Using the data below, gather each line that includes the word "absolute".

###

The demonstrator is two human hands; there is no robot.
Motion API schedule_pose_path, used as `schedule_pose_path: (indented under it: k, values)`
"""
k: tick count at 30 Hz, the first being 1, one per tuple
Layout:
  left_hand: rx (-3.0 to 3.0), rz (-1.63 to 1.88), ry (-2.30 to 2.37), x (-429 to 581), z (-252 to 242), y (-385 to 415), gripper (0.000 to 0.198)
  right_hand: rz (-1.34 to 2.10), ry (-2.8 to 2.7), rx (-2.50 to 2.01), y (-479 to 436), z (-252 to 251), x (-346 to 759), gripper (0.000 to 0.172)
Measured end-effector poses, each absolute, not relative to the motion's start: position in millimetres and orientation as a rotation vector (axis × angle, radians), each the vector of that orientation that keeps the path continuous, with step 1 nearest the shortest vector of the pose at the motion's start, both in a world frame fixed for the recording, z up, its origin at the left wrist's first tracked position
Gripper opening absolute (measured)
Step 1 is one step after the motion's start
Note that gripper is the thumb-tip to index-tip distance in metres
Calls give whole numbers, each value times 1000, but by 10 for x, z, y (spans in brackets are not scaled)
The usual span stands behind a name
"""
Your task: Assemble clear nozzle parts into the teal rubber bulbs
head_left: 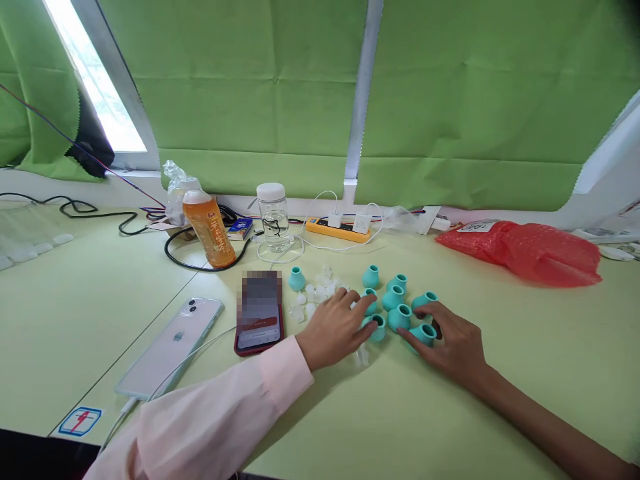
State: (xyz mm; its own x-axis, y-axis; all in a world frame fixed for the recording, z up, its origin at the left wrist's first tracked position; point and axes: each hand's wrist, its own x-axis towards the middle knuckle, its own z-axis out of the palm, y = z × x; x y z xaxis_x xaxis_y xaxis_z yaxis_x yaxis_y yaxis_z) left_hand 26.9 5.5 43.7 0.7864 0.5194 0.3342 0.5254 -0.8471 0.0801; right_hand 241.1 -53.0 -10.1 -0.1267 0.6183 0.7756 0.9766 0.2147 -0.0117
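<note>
Several small teal pieces (399, 317), rounded with a short open neck, stand in a cluster on the table. My left hand (333, 328), in a pale pink sleeve, reaches over the cluster's left side. Its thumb and forefinger are spread, touching or close against two teal pieces there. At the right side, my right hand (455, 343) curves around the front right piece (424, 333), thumb and fingers apart, with the forefinger beside another piece (425, 299). Small translucent white pieces (320, 293) lie loose behind my left hand, partly hidden by it. One teal piece (297, 279) stands apart.
Left of my left hand lie a phone with a lit screen (259, 333) and a face-down phone (173, 347) on a white cable. Behind are an orange drink bottle (210, 230), a clear jar (274, 220) and a yellow power strip (337, 231). A red plastic bag (525, 250) lies right.
</note>
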Motion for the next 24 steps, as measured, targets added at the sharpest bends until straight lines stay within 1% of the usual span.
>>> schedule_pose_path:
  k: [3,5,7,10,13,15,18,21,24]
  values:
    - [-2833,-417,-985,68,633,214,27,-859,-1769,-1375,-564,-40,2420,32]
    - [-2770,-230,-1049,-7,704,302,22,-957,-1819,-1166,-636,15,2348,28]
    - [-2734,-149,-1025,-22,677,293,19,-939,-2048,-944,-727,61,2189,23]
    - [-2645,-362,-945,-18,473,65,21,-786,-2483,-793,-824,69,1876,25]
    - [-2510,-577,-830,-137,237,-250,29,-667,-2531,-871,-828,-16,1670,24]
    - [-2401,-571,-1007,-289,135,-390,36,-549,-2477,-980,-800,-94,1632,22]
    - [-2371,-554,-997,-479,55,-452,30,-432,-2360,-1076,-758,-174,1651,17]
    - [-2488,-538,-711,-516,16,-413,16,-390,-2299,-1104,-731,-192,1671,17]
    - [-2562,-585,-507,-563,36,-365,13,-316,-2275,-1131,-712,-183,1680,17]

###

* [Result for this task]:
Measured end-effector poses, each absolute, not relative to the motion's start: position in millimetres and orientation as a rotation vector (axis × angle, radians), each the vector of that orientation that keeps the path continuous, with step 1 nearest the shortest vector of the pose at the motion's start, both in a world frame fixed for the recording, z up, its origin at the left wrist's first tracked position
Gripper opening absolute (measured)

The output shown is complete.